Mas de que maneira o SUS receberia, do dia para a noite, digamos, a metade dos que têm planos de saúde? E como os atenderia, considerando que são de classe média, conhecem seus direitos e tentariam exercê-los?
Devemos dizer, ainda, que os planos de saúde são empresas privadas. E que, portanto, ou são lucrativos, ou quebram. Não adiantou criar uma falsa realidade, em que os serviços foram amplamente aumentados, com coberturas dos mais diversos procedimentos (alguns deles muito caros), com um tabelamento de preços e com coberturas referenciais defasadas em mais de uma década, o que impede que o consumidor tenha acesso a diversos avanços científicos no diagnóstico e no tratamento de doenças.
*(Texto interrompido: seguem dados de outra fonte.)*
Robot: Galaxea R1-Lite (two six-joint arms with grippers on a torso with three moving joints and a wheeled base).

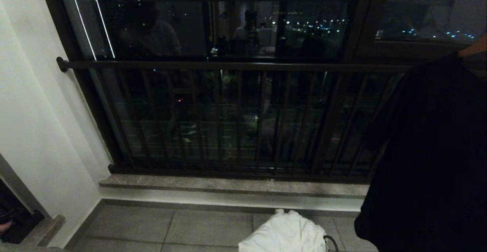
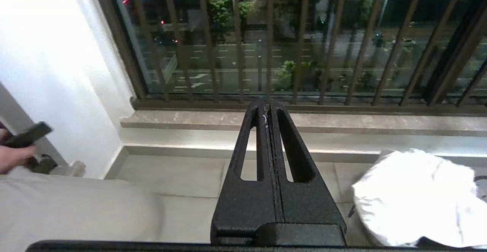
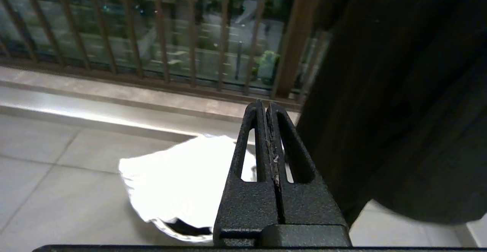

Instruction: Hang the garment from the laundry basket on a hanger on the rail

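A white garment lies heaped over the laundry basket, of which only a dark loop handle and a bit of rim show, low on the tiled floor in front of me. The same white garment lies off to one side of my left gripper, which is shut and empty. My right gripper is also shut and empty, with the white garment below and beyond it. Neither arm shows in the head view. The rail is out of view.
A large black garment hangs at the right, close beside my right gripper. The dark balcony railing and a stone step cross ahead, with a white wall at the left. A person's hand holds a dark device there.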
Não cabe à Agência Nacional de Saúde Suplementar tabelar preços desses serviços ao mesmo tempo em que amplia a cobertura de procedimentos, nivelando-os quase pelo teto. As autoridades, nesse caso, só têm três opções:
1. Assumir o atendimento, pelo SUS, de todos os brasileiros nos padrões a que os usuários de planos de saúde estão acostumados;
2. Ou reduzir os custos dessas operadoras, cortando impostos e eliminando a burocracia;
3. Ou, ainda, deixar o mercado definir quem continua e quem deixa esse segmento econômico.
Não haverá soluções mágicas. Seja qual for a escolha dos governantes e legisladores, terá de ser debatida com a sociedade.
A vantagem será a restauração da verdade na área de saúde. Caso contrário, continuaremos enfrentando essas crises.
E, em caso de falências de operadoras, o consumidor, que já paga impostos pela saúde mais o plano de saúde, poderá pagar, com a doença, a conta de uma saúde com enganação.